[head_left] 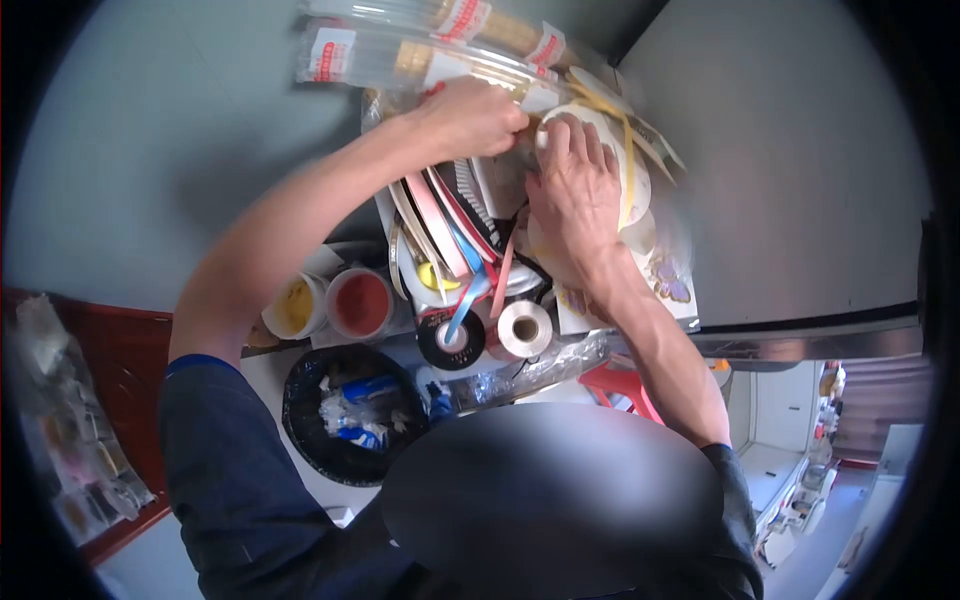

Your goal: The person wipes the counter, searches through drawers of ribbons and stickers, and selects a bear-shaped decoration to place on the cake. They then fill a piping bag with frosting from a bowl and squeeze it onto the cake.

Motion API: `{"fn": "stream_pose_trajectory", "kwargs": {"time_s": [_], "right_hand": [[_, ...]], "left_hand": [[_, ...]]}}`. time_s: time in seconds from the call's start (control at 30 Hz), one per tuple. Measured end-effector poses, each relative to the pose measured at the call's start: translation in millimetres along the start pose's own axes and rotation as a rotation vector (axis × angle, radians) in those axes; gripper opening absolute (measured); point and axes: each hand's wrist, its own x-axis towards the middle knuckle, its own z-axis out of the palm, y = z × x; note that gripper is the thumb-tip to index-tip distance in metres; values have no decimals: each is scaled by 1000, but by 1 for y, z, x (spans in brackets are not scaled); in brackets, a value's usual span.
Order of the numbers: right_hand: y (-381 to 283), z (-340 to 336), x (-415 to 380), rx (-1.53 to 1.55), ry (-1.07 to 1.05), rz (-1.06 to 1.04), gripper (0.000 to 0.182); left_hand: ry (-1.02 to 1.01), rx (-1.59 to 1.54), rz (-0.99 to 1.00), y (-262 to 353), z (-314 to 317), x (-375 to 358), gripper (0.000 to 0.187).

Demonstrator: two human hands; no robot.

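Observation:
My left hand (468, 120) is closed in a fist above the back of a heap of ribbons, in front of the long clear tubes. What its fingers hold is hidden. Close beside it, my right hand (578, 190) bends its fingers over a white rounded board (628, 185), with a yellow ribbon (628, 150) running across. Below the hands lie pink ribbon (432, 220), blue ribbon (466, 302) and red-edged strips (468, 215). A black roll (434, 345) and a white roll (525, 329) stand at the front.
Clear tubes with red-and-white labels (330, 55) lie at the back. Tubs of yellow (296, 305) and red contents (360, 303) stand at left, above a black-lined bin (300, 425) with waste. A grey panel (790, 180) rises at right. A red stool (620, 385) is below.

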Motion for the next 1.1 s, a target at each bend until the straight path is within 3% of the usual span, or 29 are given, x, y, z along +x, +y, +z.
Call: {"fn": "stream_pose_trajectory", "kwargs": {"time_s": [0.2, 0.3, 0.47, 0.6, 0.67, 0.8, 0.9, 1.03, 1.1], "right_hand": [[-3, 9, 11, -173, -18, -26, 55], [-3, 9, 12, -223, -28, -47, 52], [0, 9, 7, -116, -60, -44, 55], [2, 6, 6, -105, -36, -57, 51], [4, 6, 4, -88, -26, -63, 48], [15, -9, 13, -12, -93, -50, 41], [19, -15, 17, 50, -40, -62, 32], [17, -18, 19, 74, 2, -26, 23], [18, -17, 18, 75, 7, -20, 22]], "left_hand": [[85, 78, 126, -2, 2, 2, 13], [13, 82, 38, 3, -9, 0, 12], [-97, -181, -232, 16, -37, -11, 18], [-4, -270, -439, 19, -48, -30, 19], [-35, -230, -477, 17, -57, -44, 20], [-234, -496, -414, -6, -45, -60, 23], [-397, -379, -413, -13, -34, -50, 26], [-452, -341, -337, -13, -25, -36, 31], [-489, -264, -407, -1, -38, -27, 30]]}}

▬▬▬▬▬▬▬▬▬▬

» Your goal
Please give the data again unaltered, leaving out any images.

» Exercise response
[head_left] 

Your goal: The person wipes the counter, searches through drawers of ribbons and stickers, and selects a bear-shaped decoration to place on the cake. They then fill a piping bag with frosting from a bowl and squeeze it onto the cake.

Motion API: `{"fn": "stream_pose_trajectory", "kwargs": {"time_s": [_], "right_hand": [[_, ...]], "left_hand": [[_, ...]]}}`. time_s: time in seconds from the call's start (control at 30 Hz), one per tuple. Measured end-effector poses, each relative to the pose measured at the call's start: translation in millimetres along the start pose's own axes and rotation as a rotation vector (axis × angle, radians) in those axes; gripper opening absolute (measured); point and axes: each hand's wrist, its own x-axis towards the middle knuckle, its own z-axis out of the palm, y = z × x; note that gripper is the thumb-tip to index-tip distance in metres; values have no decimals: each is scaled by 1000, but by 1 for y, z, x (spans in brackets are not scaled); in brackets, a value's usual span.
Order of the numbers: right_hand: y (-381 to 283), z (-340 to 336), x (-415 to 380), rx (-1.53 to 1.55), ry (-1.07 to 1.05), rz (-1.06 to 1.04), gripper (0.000 to 0.182); left_hand: ry (-1.02 to 1.01), rx (-1.59 to 1.54), rz (-0.99 to 1.00), y (-262 to 353), z (-314 to 317), x (-375 to 358), gripper (0.000 to 0.187).

Demonstrator: two human hands; no robot.

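Observation:
My left hand (468, 120) is closed in a fist above the back of a heap of ribbons, in front of the long clear tubes. What its fingers hold is hidden. Close beside it, my right hand (578, 190) bends its fingers over a white rounded board (628, 185), with a yellow ribbon (628, 150) running across. Below the hands lie pink ribbon (432, 220), blue ribbon (466, 302) and red-edged strips (468, 215). A black roll (434, 345) and a white roll (525, 329) stand at the front.
Clear tubes with red-and-white labels (330, 55) lie at the back. Tubs of yellow (296, 305) and red contents (360, 303) stand at left, above a black-lined bin (300, 425) with waste. A grey panel (790, 180) rises at right. A red stool (620, 385) is below.
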
Motion for the next 1.1 s, a target at each bend until the straight path is within 3% of the usual span, or 29 are given, x, y, z along +x, +y, +z.
Call: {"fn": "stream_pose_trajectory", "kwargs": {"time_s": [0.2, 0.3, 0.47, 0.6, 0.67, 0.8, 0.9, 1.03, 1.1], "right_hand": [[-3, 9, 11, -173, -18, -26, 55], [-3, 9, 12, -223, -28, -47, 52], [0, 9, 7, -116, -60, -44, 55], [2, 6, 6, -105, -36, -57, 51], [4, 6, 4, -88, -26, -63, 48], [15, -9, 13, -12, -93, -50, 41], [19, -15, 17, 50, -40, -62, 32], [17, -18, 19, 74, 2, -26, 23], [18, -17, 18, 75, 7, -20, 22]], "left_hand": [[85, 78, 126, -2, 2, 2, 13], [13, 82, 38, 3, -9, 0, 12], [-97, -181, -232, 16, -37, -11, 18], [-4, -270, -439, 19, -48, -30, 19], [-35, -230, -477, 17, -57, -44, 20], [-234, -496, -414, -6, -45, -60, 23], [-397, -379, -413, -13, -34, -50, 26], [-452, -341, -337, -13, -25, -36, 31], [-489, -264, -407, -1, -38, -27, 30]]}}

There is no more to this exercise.